Глава тридцать восьмая
«ЗДЕСЬ РАЗОРВАЛОСЬ СЕРДЦЕ УЗНИКА»
Делать эти самые перья было сущее мученье, да и пилу тоже; а Джим боялся, что всего трудней будет с надписью, с той самой, которую узник должен выцарапывать на стене. И все–таки надо было, — Том сказал, что без этого нельзя; не было еще ни одного случая, чтобы государственный преступник не оставил на стене надписи и своего герба.
— Возьми хоть леди Джейн Грэй, — сказал он, — или Гилфорда Дадли, или хоть старика Нортумберленда! [82]А что же делать, Гек, если возни с этим много? Как же иначе быть? Ведь без этого не обойдешься! Все равно Джиму придется делать и надпись и герб. Все делают.
Джим говорит:
— Что вы, мистер Том! У меня никакого герба нету, ничего у меня нет, кроме вот этой старой рубахи, а на ней мне надо вести дневник, сами знаете.
— Ты ничего не понимаешь, Джим; герб — это совсем другое.
— А все–таки, — говорю я, — Джим верно сказал, что герба у него нету, потому что откуда же у него герб?
— Мне это тоже известно, — говорит Том, — только герб у его непременно будет, еще до побега, — если бежать, так уж бежать по всем правилам, честь по чести.
И пока мы с Джимом точили перья на кирпиче — Джим медное, а я из оловянной ложки, — Том придумывал ему герб.
Наконец он сказал, что ему вспомнилось очень много хороших гербов, так что он даже не знает, который взять; а впрочем, есть один подходящий, на нем он и остановится.

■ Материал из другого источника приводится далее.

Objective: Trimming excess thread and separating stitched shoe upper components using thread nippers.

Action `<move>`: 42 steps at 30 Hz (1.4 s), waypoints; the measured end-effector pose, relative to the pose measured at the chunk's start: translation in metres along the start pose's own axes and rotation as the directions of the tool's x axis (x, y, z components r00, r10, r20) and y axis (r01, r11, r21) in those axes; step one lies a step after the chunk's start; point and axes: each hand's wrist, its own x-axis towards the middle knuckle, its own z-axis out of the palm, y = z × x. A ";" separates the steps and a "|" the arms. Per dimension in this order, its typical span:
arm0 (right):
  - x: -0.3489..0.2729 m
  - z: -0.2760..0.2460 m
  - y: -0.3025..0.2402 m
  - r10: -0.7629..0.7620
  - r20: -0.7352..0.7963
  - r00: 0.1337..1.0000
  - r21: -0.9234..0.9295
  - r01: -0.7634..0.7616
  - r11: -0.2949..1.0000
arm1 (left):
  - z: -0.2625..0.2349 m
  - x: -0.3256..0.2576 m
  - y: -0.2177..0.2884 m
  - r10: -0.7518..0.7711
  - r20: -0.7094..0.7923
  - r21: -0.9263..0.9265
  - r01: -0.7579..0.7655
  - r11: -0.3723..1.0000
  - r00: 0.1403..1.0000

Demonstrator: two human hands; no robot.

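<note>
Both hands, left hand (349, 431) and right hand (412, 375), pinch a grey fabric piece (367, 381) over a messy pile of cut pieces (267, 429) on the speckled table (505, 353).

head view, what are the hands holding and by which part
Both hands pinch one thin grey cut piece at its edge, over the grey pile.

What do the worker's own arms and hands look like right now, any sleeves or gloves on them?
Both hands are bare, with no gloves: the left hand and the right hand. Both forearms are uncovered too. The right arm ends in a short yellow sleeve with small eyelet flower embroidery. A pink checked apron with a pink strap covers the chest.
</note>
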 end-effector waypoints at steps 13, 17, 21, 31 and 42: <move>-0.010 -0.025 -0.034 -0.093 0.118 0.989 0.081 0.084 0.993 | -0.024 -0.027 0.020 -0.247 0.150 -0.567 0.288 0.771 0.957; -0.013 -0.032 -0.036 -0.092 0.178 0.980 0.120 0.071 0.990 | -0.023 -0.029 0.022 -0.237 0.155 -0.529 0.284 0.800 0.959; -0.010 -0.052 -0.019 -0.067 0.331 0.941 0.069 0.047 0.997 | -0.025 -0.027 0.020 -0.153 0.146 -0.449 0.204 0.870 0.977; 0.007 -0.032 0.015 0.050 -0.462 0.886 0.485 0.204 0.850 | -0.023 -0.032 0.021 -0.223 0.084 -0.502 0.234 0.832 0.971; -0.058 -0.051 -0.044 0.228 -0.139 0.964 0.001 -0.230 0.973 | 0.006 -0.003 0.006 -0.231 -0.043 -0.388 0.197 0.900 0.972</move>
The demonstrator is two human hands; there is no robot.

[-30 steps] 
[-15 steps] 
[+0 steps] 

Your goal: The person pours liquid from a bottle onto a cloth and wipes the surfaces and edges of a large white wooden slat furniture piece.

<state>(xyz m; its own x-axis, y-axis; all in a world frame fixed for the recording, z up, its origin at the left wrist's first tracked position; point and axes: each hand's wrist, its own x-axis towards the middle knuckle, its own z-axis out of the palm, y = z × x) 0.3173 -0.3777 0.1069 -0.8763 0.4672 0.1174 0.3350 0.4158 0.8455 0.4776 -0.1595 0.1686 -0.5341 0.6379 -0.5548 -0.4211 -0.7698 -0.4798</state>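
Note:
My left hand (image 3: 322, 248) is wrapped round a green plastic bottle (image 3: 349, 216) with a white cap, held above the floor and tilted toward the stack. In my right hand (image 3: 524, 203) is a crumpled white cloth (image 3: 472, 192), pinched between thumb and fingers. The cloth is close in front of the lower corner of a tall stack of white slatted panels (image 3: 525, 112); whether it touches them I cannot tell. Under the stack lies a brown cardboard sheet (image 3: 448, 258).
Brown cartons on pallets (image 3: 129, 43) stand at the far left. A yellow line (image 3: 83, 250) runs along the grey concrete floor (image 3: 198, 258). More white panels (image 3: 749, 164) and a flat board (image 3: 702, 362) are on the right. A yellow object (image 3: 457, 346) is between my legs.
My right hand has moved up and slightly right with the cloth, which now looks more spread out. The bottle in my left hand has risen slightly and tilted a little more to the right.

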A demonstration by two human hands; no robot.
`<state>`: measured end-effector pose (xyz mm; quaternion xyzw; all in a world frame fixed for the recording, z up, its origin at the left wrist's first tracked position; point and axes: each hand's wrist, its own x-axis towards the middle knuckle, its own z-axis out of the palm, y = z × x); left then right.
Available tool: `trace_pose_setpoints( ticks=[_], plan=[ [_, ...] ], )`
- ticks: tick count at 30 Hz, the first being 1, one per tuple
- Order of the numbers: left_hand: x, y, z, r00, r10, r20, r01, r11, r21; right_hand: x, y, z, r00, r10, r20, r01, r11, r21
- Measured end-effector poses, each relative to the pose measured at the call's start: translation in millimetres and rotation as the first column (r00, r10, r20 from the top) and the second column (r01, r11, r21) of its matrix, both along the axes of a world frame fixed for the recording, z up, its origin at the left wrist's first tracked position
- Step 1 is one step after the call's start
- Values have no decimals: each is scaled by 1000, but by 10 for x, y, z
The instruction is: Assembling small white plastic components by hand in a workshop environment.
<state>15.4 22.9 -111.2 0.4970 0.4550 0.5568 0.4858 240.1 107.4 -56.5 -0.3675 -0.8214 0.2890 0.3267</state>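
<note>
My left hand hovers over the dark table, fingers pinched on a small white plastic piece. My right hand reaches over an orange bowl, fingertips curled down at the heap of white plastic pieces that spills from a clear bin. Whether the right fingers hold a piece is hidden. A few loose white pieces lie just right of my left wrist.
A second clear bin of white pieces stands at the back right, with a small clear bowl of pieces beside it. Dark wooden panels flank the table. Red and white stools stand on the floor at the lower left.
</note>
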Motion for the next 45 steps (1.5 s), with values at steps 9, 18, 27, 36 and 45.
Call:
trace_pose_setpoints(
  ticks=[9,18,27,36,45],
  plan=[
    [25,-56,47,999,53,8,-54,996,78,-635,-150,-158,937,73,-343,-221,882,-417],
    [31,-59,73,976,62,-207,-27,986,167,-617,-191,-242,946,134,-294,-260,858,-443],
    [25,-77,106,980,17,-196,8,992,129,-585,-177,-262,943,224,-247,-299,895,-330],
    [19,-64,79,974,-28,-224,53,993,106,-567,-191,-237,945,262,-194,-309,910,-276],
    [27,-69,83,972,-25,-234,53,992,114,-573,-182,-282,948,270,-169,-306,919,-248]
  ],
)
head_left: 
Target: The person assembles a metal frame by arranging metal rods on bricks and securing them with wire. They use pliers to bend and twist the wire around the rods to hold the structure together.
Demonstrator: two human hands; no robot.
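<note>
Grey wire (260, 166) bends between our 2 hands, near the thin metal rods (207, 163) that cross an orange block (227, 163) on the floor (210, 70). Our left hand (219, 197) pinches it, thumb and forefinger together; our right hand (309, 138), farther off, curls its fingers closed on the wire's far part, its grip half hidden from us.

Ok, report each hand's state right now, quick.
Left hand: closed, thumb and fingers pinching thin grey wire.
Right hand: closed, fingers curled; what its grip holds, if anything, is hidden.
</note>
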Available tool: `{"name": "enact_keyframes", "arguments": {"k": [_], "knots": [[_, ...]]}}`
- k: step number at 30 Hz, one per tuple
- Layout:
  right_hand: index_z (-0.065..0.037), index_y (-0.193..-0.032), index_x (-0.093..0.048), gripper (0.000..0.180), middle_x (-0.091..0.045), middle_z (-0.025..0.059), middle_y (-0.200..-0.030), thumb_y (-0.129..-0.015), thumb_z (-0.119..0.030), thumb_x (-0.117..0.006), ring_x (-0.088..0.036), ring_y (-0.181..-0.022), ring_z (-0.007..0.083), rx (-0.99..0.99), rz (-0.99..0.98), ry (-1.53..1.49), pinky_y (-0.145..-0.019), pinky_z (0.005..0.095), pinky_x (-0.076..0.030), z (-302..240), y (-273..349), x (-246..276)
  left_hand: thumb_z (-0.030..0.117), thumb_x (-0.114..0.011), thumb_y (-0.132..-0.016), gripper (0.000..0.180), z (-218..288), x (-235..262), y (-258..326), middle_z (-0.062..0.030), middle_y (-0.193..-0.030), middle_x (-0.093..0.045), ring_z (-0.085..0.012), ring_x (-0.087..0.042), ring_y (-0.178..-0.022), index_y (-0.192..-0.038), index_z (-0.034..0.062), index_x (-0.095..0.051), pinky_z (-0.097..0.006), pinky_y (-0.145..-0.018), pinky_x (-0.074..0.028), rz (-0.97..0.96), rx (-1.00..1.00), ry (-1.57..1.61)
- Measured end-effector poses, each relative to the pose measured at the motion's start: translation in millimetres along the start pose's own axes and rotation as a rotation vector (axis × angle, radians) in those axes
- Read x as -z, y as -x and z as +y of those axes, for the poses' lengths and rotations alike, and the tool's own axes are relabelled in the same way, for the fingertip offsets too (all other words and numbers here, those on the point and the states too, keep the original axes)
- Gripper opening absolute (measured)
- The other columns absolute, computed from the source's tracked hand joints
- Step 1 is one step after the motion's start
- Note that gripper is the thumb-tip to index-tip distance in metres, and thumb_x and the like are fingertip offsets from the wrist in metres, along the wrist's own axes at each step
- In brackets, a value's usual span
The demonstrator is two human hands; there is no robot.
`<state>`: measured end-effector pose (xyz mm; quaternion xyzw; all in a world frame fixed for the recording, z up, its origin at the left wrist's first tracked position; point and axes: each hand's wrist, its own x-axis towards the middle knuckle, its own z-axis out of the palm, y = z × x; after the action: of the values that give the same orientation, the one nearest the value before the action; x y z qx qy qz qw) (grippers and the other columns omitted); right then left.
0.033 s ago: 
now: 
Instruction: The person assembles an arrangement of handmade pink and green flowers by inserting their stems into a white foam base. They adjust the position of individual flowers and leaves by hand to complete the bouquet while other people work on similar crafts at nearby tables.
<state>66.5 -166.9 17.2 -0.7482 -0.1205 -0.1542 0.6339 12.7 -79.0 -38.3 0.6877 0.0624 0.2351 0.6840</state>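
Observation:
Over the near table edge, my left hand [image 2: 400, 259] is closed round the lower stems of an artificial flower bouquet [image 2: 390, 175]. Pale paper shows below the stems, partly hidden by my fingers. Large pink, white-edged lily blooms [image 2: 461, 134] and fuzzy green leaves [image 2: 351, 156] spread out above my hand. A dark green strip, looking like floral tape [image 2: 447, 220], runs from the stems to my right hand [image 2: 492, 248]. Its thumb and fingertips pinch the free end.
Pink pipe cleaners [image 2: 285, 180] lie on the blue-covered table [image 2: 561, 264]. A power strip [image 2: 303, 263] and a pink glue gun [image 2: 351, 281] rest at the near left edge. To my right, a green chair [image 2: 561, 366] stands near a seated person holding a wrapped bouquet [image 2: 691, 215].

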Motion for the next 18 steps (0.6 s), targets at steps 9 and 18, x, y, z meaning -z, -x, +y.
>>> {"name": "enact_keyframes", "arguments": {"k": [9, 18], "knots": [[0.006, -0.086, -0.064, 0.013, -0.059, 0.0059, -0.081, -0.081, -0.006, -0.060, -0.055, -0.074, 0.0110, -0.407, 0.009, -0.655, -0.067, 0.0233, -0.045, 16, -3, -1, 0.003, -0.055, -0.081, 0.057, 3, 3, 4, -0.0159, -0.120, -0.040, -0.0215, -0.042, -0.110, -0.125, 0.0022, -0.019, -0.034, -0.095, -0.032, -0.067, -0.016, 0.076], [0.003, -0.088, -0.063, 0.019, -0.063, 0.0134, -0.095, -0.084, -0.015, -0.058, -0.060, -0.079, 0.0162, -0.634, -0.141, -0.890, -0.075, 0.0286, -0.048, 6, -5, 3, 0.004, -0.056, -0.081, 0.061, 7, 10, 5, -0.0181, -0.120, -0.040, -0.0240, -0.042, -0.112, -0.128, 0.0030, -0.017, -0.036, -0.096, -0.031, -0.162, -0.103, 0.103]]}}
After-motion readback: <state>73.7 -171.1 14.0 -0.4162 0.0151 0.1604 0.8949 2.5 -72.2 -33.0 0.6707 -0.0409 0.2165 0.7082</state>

— На рыцарском щите у нас будет золотой пояс; внизу справа — косой червленый крест и повязка, и на нем лежащая собака — это значит опасность, а под лапой у нее цепь, украшенная зубцами, — это рабство; зеленый шеврон с зарубками в верхней части, три вогнутые линии в лазурном поле, а в середина щита — герб и кругом зазубрины; сверху — беглый негр, чернью, с узелком через плечо, на черной полосе с левой стороны, а внизу две червленые подставки поддерживают щит — это мы с тобой; девиз «Maggiore fretta, minore att». Это я из книжки взял — значит: «Тише едешь — дальше будешь».
— Здорово! — говорю. — А все остальное–то что значит?
— Нам с этим возиться некогда, — говорит Том, — нам надо кончать поскорее, да и удирать отсюда.
— Ну хоть что–нибудь скажи! Что значит «повязка»?
— Повязка–это… в общем, незачем тебе знать, что это такое. Я ему покажу, как это делается, когда надо будет.
81
Здесь Гек, по своему обыкновению, все путает. Вильгельм Завоеватель — это нормандский герцог, завоевавший Англию и ставший в 1066 году английским королем, а «Мейфлауэр» — название корабля. На котором в начале XVII века прибыли в Америку первые переселенцы из Англии.
82
Джейн Грей, Гилфорд Дэдли, Нортумберленд — Джон Дэдли, герцог Нортумберлендский, женил своего сына Гилфорда на внучке английского короля Генриха VIII — Джейн Грей, рассчитывая добиться для них престола. Однако все трое были казнены в 1553 году королевой Марией, дочерью и наследницей Генриха VIII.